Despite having next to no energy from the sun, bacterial life surrounding hydrothermal vents flourishes. These organisms get their energy from Chemosynthesis rather than photosynthesis. Chemosynthesis is the creation of energy rich organic compounds using energy from non-organic chemicals rather than light. Chemosynthesis cannot one set of chemical equations like photosynthesis because there are many different types of it.
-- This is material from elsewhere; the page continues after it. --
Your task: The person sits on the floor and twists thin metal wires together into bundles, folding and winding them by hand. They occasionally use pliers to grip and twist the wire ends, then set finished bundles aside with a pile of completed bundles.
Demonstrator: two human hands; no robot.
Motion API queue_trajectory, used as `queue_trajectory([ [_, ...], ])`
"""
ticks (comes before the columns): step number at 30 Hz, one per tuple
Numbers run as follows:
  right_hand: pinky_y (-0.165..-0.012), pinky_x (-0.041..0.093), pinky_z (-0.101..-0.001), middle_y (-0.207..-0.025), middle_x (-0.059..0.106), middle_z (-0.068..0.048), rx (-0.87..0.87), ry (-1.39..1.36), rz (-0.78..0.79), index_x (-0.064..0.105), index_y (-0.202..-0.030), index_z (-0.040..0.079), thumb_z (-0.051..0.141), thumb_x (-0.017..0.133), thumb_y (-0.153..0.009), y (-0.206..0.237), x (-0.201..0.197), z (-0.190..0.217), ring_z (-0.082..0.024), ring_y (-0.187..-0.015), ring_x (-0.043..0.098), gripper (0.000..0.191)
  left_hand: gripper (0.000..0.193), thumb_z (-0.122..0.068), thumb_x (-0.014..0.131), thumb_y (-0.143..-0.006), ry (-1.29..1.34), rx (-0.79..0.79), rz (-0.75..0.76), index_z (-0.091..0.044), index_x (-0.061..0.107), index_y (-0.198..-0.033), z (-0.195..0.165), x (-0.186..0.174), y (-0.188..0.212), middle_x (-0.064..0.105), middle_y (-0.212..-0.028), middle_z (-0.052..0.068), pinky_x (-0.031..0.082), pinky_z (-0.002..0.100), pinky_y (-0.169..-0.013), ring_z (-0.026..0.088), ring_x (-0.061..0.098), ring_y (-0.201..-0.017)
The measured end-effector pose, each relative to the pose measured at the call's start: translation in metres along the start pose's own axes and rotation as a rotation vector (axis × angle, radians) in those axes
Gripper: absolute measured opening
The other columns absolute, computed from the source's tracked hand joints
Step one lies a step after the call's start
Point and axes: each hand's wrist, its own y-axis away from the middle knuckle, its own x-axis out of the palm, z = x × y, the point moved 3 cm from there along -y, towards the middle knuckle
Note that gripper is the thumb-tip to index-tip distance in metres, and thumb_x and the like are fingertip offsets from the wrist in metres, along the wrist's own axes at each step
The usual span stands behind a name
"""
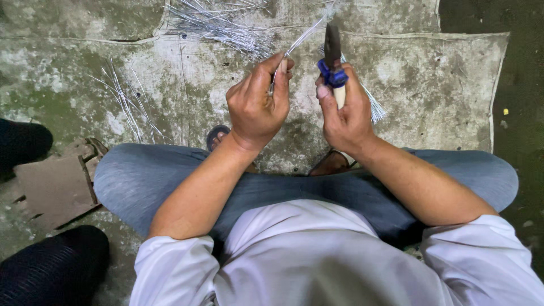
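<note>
- The left hand (258, 102) pinches a thin silvery wire (303, 37) between thumb and fingertips; the grip is closed on the wire's near end, and the strand runs up and to the right toward the far edge of the mat.
- The right hand (345, 110) is clamped around the pliers (332, 62), fist closed on the blue and pale handles, the dark nose pointing up and away from the body.
- The wire looks very light and springy, thin enough to bend or kink under a careless pinch; it is probably slick, so a hold near the end, close to the working point, seems firmest.
- The pliers look rigid and heavier, best held low on the sleeved handles, as they are now.
- Both hands hover above the person's crossed legs in blue jeans (170, 175), over a worn grey mat (442, 85) spread on the floor.
- A loose bundle of wires (221, 25) lies at the mat's far edge, a smaller scatter (127, 102) lies toward its left edge, and more strands fan out behind the right hand.
- A flat brown board (56, 190) sits off the mat's near left corner, beside dark shapes that I cannot identify.
- Nothing stands between the two hands; the loose strands on the mat could tangle with the held one.
</note>
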Motion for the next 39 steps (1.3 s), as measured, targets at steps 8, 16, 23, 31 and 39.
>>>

One of the very important forms of chemosynthesis here on Earth is Hydrogen Sulfide Chemosynthesis. This form of energy production is the source of most of the energy feeding the communities surrounding Earth’s hydrothermal vents.  Microscopic organisms like the Purple Sulfur Bacteria are capable of oxidizing the sulfur in hydrogen sulfide to elemental sulfur and forming glucose as described in the chemical equation below. This yellow elemental sulfur can actually be seen in cytoplasm of the bacteria

12H2S + 6CO2 → C6H12O6 + 6H2O + 12S

Methanogenesis on the other hand involves the reduction of the carbon in CO2 to methane and the oxidation of some of the hydrogen in hydrogen gas to water. Unlike hydrogen sulfide chemosynthesis, Methanogenesis is very common in less extreme environments. Bacteria that undergo methanogenesis are found everywhere from plants to the human digestive system. It is also considered by many scientists to be a very possible source of energy for life on Europa and might be able to explain the amount of methane in Europa’s atmosphere.

CO2 + 4 H2 → CH4 + 2 H2O

Infrared Photosynthesis

Another completely different way to produce energy at the bottom of the ocean actually relies on the same principles that life elsewhere does. As everyone knows, if you heat a metal enough, it will begin to emit red light. It turns out that it actually was emitting light the entire time just not in the visible spectrum. As the metal got hotter and more energetic, the energy of the light it emitted became higher in frequency, lower in wavelength, and more energetic.This phenomenon, known as blackbody radiation, occurs in all matter at all temperatures including heated water near hydrothermal vents. This water is still not hot enough to emit visible light. However, some species of bacteria, like green sulfur bacteria have adapted a method of photosynthesis that works off of infrared wavelengths, light that has too large a wavelength to see.

Large Organisms

With the bacteria converting just about any energy they can get their hands on into food, larger organisms are able to feed off of them creating complex ecosystems surrounding these hydrothermal vents. The same could be true of Europa, meaning that any kind of microscopic life could lead to much more interesting alien ecosystems. For instance the Giant Tube Worm that inhabit many of the hydrothermal vents have a symbiotic relationship with chemosynthetic bacteria that live inside a specialized organ in the tube worm. The bacteria then provide nutrients to the tube worm that would otherwise not be present at the bottom of the sea. While most of the animals inhabiting these depths of invertebrates like the tube worm, a community of eel’s has even been found near American Samoa.